Narraciones breves
Narraciones breves

 

Dominio público
 
¡Huyamos!
Angel Pestaña
 
 
¡Huyamos!
¿Qué suceso grave, extraño, importante había ocurrido en casa de don Patricio, el acaudalado y rico propietario del pueblo? Nadie lo sabía. Todos lo ignoraban. Sin embargo, la curiosidad malsana de la vecindad se había puesto en movimiento para averiguarlo.
La severa actitud de los criados de la casa, principalmente de los más antiguos y de más confianza, intrigaba doblemente a los cazadores de noticias.
El doble sentido, el retintín y la incoherencia de los más locuaces y habladores daban lugar a comentarios más o menos apasionados, no siempre justos y veraces.
El deseo de penetrar aquel misterio, de abrir boquete en la muralla de silencio que rodeaba el acontecimiento, hicieron que cada cual echase a volar su fantasía y aceptase como verdad indiscutible los absurdos más desprovistos de razón.

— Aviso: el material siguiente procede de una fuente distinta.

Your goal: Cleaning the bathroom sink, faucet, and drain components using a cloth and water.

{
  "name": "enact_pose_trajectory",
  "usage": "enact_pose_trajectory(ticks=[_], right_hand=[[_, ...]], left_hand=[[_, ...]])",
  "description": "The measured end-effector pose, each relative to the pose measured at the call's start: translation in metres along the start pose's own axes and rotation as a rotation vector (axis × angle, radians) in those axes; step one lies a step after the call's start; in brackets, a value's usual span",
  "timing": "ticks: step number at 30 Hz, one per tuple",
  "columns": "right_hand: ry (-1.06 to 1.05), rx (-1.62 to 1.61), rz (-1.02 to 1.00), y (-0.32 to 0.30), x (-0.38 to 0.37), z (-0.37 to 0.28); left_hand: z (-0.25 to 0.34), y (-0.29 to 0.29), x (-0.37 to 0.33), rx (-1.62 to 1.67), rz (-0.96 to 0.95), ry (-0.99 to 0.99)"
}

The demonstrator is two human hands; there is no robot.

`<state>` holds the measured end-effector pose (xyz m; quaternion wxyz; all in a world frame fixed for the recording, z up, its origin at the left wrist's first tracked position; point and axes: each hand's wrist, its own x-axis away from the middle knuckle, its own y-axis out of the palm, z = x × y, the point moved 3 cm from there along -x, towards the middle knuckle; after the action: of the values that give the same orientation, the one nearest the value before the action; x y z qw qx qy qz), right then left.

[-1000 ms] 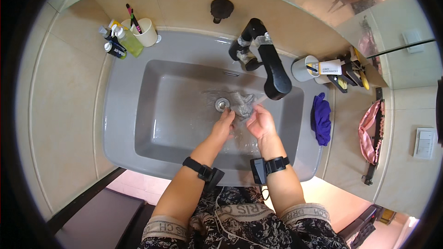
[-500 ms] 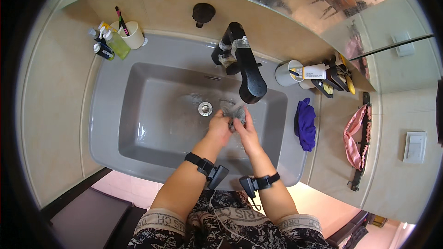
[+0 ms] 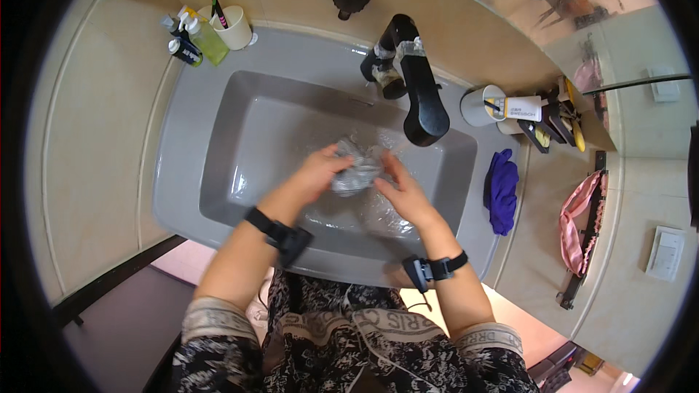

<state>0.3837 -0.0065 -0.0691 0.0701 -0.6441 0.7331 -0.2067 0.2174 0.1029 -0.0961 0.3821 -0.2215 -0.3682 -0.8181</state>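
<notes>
A wet grey striped cloth [image 3: 354,171] hangs bunched between my hands, low over the grey sink basin [image 3: 237,127]. My left hand [image 3: 318,172] has its thumb and fingers closed on the cloth's left side. At the other side, my right hand [image 3: 403,193] pinches the cloth's right edge between thumb and fingers. The black faucet [image 3: 424,105] reaches out to the right of the cloth and beyond it. Ripples and splashes show in the basin below. The cloth covers the drain.
On the left rear corner stand a white cup [image 3: 234,29] with toothbrushes and a green pump bottle [image 3: 210,45]. A purple cloth [image 3: 502,193] lies on the right rim. Behind it are a white cup [image 3: 480,107] and a tube [image 3: 523,108]. A pink headband [image 3: 573,225] hangs on a rail.
My hands have moved apart and away from below the spout, the left one further left. The cloth, crumpled small before, is now more spread out. The whole view has shifted a little.
</notes>
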Motion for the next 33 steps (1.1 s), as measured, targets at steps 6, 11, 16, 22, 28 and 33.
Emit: enact_pose_trajectory(ticks=[6,11,16,22,28,33], right_hand=[[0.317,0.037,0.032,-0.039,0.082,0.04],[0.403,-0.026,0.103,-0.062,0.126,0.056],[0.432,0.091,0.055,-0.06,0.106,0.048],[-0.005,0.736,-0.238,0.002,0.034,0.011],[-0.01,0.51,-0.514,0.088,-0.013,-0.051],[-0.273,0.517,-0.741,0.17,-0.01,-0.113]], left_hand=[[0.103,-0.116,0.095,-0.78,0.154,-0.011],[0.232,-0.11,0.16,-0.995,0.123,-0.076],[0.285,-0.051,0.151,-1.287,0.054,0.04],[0.238,-0.015,0.086,-0.996,0.031,0.252],[0.209,-0.01,0.048,-0.936,-0.002,0.302],[0.204,0.008,0.039,-0.903,0.058,0.338]])
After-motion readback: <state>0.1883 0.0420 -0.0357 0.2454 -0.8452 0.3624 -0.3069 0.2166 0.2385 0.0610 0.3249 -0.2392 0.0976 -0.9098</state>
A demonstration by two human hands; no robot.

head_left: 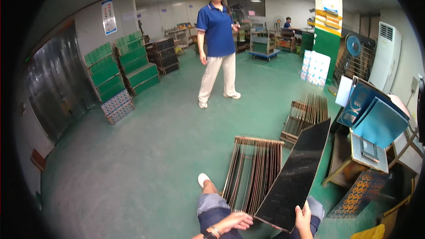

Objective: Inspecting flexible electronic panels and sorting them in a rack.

Que el suceso era grave todos lo suponían. Pero no podían ir más allá de la mera suposición. Y esto les intrigaba.
La gravedad silenciosa de la servidumbre de la casa, obedeciendo, sin duda, a razones de orden superior, hacia más confusa la situación.
La ansiedad se reflejaba en los semblantes. El afán de noticias hacía que, cada vez que un criado salía a la calle a cualquier cosa, se le acosase materialmente. Rodeábanle al instante los curiosos mareándole a preguntas que, las más de las veces, quedaban incontestadas.
Y cuando el criado traspasaba de nuevo el portalón de la casa señorial, cada uno de los que le habían interrogado se creía ya en posesión de la verdad.
Sin embargo, ésta no había traslucido a la calle, y no sólo a la calle, sino ni a la misma servidumbre.
Solamente Petra, la vieja ama de llaves, la persona de más confianza de don Patricio, ya que ella era el alma del gobierno interior de la casa desde que el amo enviudara, sabía lo que había ocurrido. Pero su discreción, probada en muchas otras ocasiones, no se desmintió por esta vez.
El rumor de los que se suponían enterados sabía que, como todos los días, al despuntar el alba, comenzó en casa de don Patricio el movimiento habitual para las faenas de labranza.
Los mozos, a la hora acostumbrada, dieron el pienso de la mañana a las caballerías y luego las engancharon y marcharon al campo.
Los criados que se quedaban en casa comenzaron sus trabajos sin notar nada anormal ni extraordinario. Sólo a media mañana, al punto de sonar las diez, cambió bruscamente la situación.
Como de costumbre, don Patricio se habla levantado a las siete y salido al campo a vigilar la labor de sus peones. Regresó cerca de las nueve. Almorzó. Después de almorzar, dio un repaso a «El Eco de la Provincia», diario al que se hallaba suscrito.
Terminada la lectura del periódico, y cuando se levantaba para dirigirse al despacho, uno de los mozos que trabajaban fuera entró y le entregó una carta.
La lectura de la misiva produjo en don Patricio efectos fulminantes. Rápido como una exhalación dirigióse al cuarto de Rosalía, su hija, y con voz velada por la cólera, llamó repetidas veces.
A poco presentáronse Rosalía y Petra, alarmadas por el tono de voz con que don Patricio llamara a su hija.
¿Qué pasó después? Media hora larga duró la entrevista. Los más enterados, afirmaban que don Patricio habló largamente a su hija. Que rogó, suplicó y solicitó sin conseguir nada. Que, por último, amenazó ; siempre con resultados negativos, ya que Rosalía no hacía sino llorar, sin contestar a su padre. Pero nada más. Nadie sabia nada más.
Terminada la entrevista, don Patricio salió del cuarto de su hija y se encerró en su despacho, del que no había vuelto a salir.
En cuanto a Rosalía, permanecía arrebujada en un sillón y llorando copiosamente.
Esto era cuanto sabían los más enterados, los más perspicaces. Los otros ni esto ni nada.